I remember, pre kids, being out with a friend, her bf friend came over with 2yr old who started whining. She said, I think he just needs a wee feed, whipped out her boob, squeezed her nipple and a perfect arc of breastmilk landed on the table just in front of me! I was grossed out and swore I would never bf. needless to say2 kids later, and I spent a totalof30 months bfing, not ever really being that concerned where I was!!

TandB · 21/06/2012 08:24

Whatmeworry - I don't understand what you mean by "unwanted militancy" in relation to this thread. Can you give examples?

This thread has been about women having the right to do whatever they feel necessary or desirable when feeding their babies. No-one has been told that they must get their breasts out in public, or that topless breastfeeding is the only proper way to do things. People have been saying that IF a woman wants/needs to feed in a way that some people would consider indiscrete, then she should be able to do so, supported to do so and free to do so without comment or censure.

Equally IF someone wishes, for any reason whatsoever, to remain as covered-up as possible, they should be free to do so. No-one has told them they are doing it wrong - people have pointed out that it is a shame that many people are MADE to feel like they have to go to elaborate lengths to remain covered at all times, but no-one is saying that modesty in itself is wrong.

I have seen threads where some people have used BFing to bash others about the head or make them feel inferior. There have been threads where people have shared their stories about "failing" at BFing and been told they didn't try hard enough. There have been threads where people have been disbelieved when sharing a reason they could not breastfeed, or told they could have done so in some pretty extreme circumstances. There have been threads where people have gone on and on and on about the "breast is best" message, with no attempt to soften their approach when it has been quite clear that another poster is getting distressed. I hate those threads. I firmly believe that there are ways of getting information across without trampling other peoples' feelings underfoot.

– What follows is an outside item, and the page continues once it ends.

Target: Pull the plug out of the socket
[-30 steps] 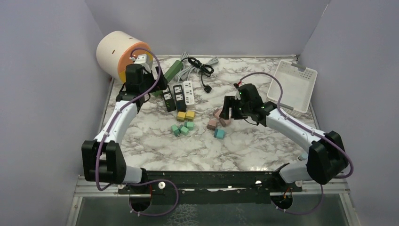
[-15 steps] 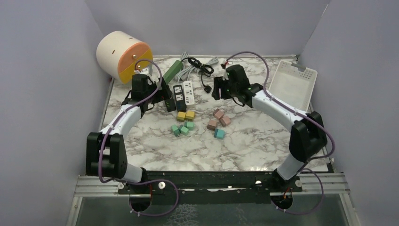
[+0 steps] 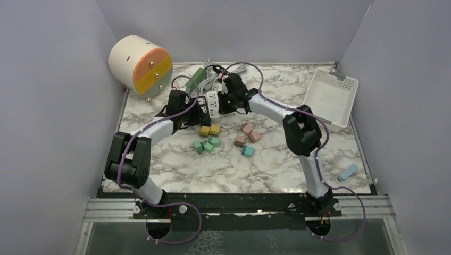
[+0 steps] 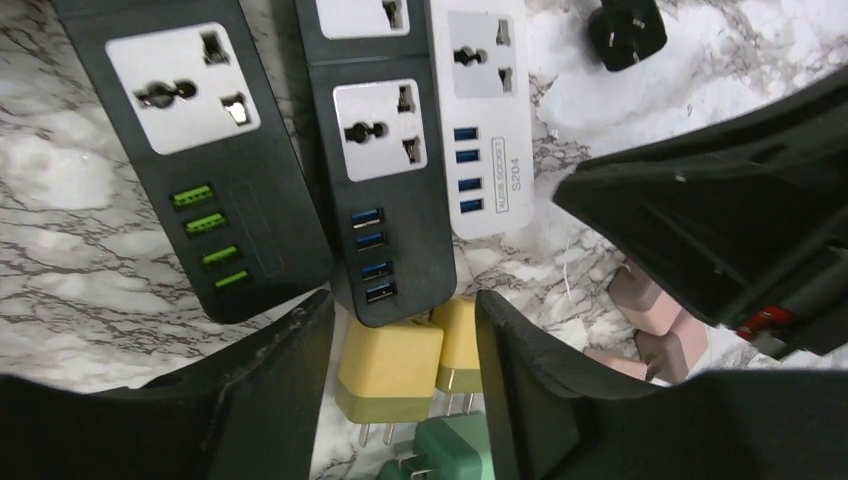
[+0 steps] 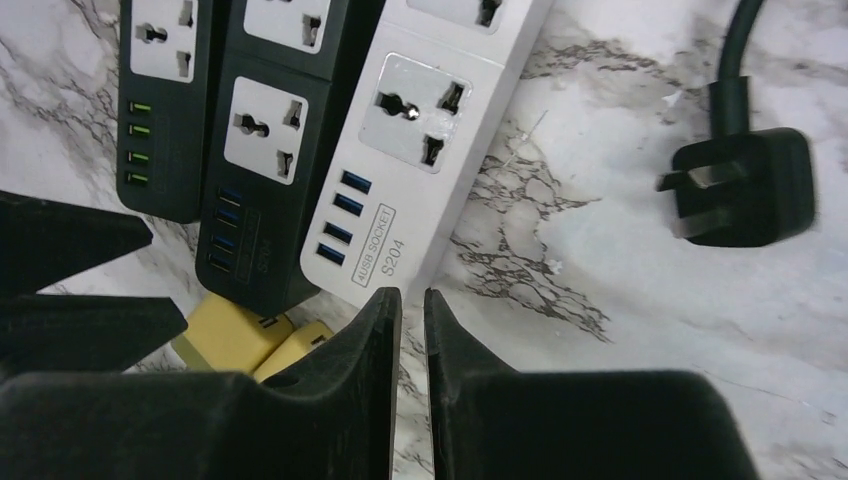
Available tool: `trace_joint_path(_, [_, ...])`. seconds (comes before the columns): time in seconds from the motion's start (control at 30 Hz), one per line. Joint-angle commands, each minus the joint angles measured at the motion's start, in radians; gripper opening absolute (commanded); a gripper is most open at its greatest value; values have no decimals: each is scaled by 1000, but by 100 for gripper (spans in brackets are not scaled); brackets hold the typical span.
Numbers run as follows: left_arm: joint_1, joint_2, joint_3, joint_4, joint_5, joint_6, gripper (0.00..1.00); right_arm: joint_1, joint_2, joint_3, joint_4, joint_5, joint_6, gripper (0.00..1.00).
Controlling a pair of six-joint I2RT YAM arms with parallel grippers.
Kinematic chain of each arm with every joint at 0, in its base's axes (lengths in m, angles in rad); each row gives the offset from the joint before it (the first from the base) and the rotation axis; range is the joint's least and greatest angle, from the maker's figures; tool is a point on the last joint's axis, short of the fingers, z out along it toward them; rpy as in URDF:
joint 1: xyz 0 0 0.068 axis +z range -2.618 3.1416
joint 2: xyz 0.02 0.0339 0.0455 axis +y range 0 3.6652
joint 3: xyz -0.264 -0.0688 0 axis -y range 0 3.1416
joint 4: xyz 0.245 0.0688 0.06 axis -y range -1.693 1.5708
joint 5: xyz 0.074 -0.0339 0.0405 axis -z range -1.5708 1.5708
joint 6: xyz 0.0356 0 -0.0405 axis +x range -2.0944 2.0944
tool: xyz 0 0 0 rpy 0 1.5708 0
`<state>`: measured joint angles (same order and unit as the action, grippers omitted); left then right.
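Three socket strips lie side by side: a dark one with green USB ports (image 4: 190, 150), a dark one with blue ports (image 4: 385, 170) and a white one (image 5: 420, 130). Every socket that shows is bare. A black plug (image 5: 735, 190) on a cable lies loose on the marble right of the white strip. My left gripper (image 4: 405, 300) is open, its fingers flanking the near end of the blue-port strip and a yellow adapter (image 4: 390, 370). My right gripper (image 5: 411, 295) is shut on nothing, tips at the white strip's near end. In the top view both grippers (image 3: 198, 116) (image 3: 219, 103) cover the strips.
Green (image 3: 207, 144), pink (image 3: 247, 133) and blue (image 3: 248, 151) adapters lie just in front of the strips. A cream and orange drum (image 3: 141, 64) stands back left, a white basket (image 3: 330, 95) back right. A green strip and coiled cables (image 3: 213, 74) lie behind.
Both arms have swung inward and now meet over the strips. The right gripper has closed. The left gripper's fingers have narrowed around the strip's end.
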<state>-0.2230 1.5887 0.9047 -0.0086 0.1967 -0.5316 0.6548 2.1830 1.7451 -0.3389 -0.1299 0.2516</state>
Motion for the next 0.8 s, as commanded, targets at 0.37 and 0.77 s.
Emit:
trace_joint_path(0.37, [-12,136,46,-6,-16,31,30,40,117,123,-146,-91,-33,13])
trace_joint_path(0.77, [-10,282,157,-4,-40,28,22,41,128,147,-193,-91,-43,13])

But this isn't one of those threads. Simply being about an aspect of BFing doesn't make it one of those threads. The problem with the whole militant/gestapo/mafiatype accusation is that( even if you consider these to be acceptable terms) it is spectacularly over-used. It is trotted out on pretty much every thread where someone pro-breastfeeding makes any sort of comment. It has become the standard response to pro-breastfeeding comments and it makes any sort of reasoned discussion very difficult. Putting across a different point of view, even putting across a different point of view repeatedly, does not make someone a militant - it makes them someone who does not agree with you and is continuing not to agree with you, and is not being persuaded by your opposing views.

Sometimes I do wonder what people want of posters who are peer supporters/breastfeeding counsellors/midwives etc. For them simply not to post any sort of opinion or information abotu this topic? For them to immediately roll over and agree with any opposing view? To give information/advice that goes against anything they believe to be true?

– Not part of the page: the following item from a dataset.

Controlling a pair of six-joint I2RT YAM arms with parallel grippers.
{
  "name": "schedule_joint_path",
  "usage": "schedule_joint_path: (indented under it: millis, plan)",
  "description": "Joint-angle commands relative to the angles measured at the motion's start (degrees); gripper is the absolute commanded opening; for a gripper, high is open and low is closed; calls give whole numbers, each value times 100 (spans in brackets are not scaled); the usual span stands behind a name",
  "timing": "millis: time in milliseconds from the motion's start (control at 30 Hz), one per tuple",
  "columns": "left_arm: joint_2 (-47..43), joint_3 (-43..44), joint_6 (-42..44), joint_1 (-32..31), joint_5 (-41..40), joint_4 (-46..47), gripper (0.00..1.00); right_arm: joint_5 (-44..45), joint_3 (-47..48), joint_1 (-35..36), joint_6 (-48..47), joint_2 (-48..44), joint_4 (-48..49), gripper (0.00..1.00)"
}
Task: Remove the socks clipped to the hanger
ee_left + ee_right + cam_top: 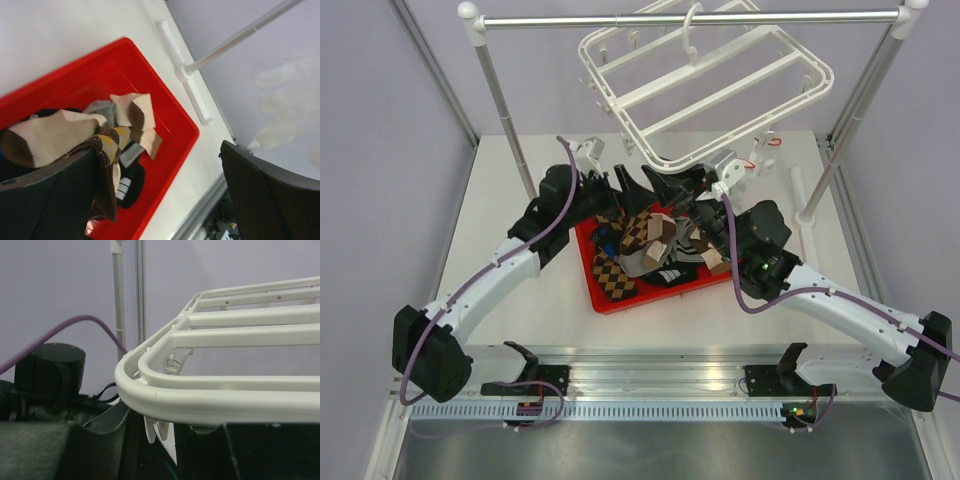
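The white hanger (720, 95) hangs tilted from the rail, with no sock seen on it. Several socks (645, 240) lie heaped in a red tray (605, 300). My left gripper (620, 190) hovers over the tray's far end. In its wrist view it (160, 200) stands wide open, and the brown-mustard argyle sock (107, 145) drapes against its left finger, above a black sock (125, 187). My right gripper (712, 180) is at the hanger's near edge. The hanger rim (210, 405) lies across my right gripper (172, 450), whose jaws are narrowed around a clip (155, 427).
The silver rail stand (690, 18) spans the back, with its poles at both sides and a white foot (192, 90) beside the tray. A blurred white glove-like cloth (290, 100) hangs at the right of the left wrist view. The aluminium base rail (650, 385) runs along the near edge.
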Motion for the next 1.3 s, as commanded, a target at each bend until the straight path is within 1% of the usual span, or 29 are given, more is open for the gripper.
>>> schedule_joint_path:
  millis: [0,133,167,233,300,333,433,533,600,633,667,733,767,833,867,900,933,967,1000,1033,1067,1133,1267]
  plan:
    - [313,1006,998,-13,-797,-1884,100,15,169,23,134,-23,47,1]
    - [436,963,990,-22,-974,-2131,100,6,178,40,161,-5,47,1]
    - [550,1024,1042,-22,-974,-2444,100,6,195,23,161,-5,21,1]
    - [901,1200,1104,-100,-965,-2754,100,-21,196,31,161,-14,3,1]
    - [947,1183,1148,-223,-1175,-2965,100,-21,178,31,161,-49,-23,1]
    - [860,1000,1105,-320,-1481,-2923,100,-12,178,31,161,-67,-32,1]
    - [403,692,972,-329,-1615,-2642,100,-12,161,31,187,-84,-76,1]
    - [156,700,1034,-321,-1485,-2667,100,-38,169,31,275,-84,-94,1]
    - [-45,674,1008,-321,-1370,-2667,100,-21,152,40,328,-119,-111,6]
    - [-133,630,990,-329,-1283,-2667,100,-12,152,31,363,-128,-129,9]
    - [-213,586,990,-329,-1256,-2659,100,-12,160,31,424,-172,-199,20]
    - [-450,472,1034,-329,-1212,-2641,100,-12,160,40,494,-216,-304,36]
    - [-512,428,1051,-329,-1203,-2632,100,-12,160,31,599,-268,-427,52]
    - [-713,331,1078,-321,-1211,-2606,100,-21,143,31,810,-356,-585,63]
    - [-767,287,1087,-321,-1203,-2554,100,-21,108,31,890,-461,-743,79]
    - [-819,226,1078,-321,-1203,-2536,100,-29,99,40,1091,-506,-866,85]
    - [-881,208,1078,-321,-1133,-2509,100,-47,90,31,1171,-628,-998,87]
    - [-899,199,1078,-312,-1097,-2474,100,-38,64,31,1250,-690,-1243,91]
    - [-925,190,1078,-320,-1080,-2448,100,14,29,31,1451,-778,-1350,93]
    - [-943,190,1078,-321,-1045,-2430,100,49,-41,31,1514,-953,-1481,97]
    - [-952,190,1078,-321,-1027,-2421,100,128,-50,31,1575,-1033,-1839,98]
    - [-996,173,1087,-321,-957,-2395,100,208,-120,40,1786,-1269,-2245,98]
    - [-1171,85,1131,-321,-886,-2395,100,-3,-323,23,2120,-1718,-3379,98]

It is a divisive topic unfortunately, but it can still lead to perfectly reasonable discussions, but only if some people recognise that not everyone will agree with them and that people have an absolute right to defend their own opinions and beliefs as long as they do so in accordance with the talk guidelines and, ideally, in a compassionate way.

tiktok · 21/06/2012 09:56

Whatme - no one has been unkind to women who prefer to be discreet but there has been criticism of those who say discretion should be imposed on mothers and that it is the 'non-discreet' mothers at fault.

Persistently, I and others have been at pains to explain that 'each to his own' is fine and mothers who prefer 'discretion' are fine - unlike you, whose judgmentalism is apparent in almost every post.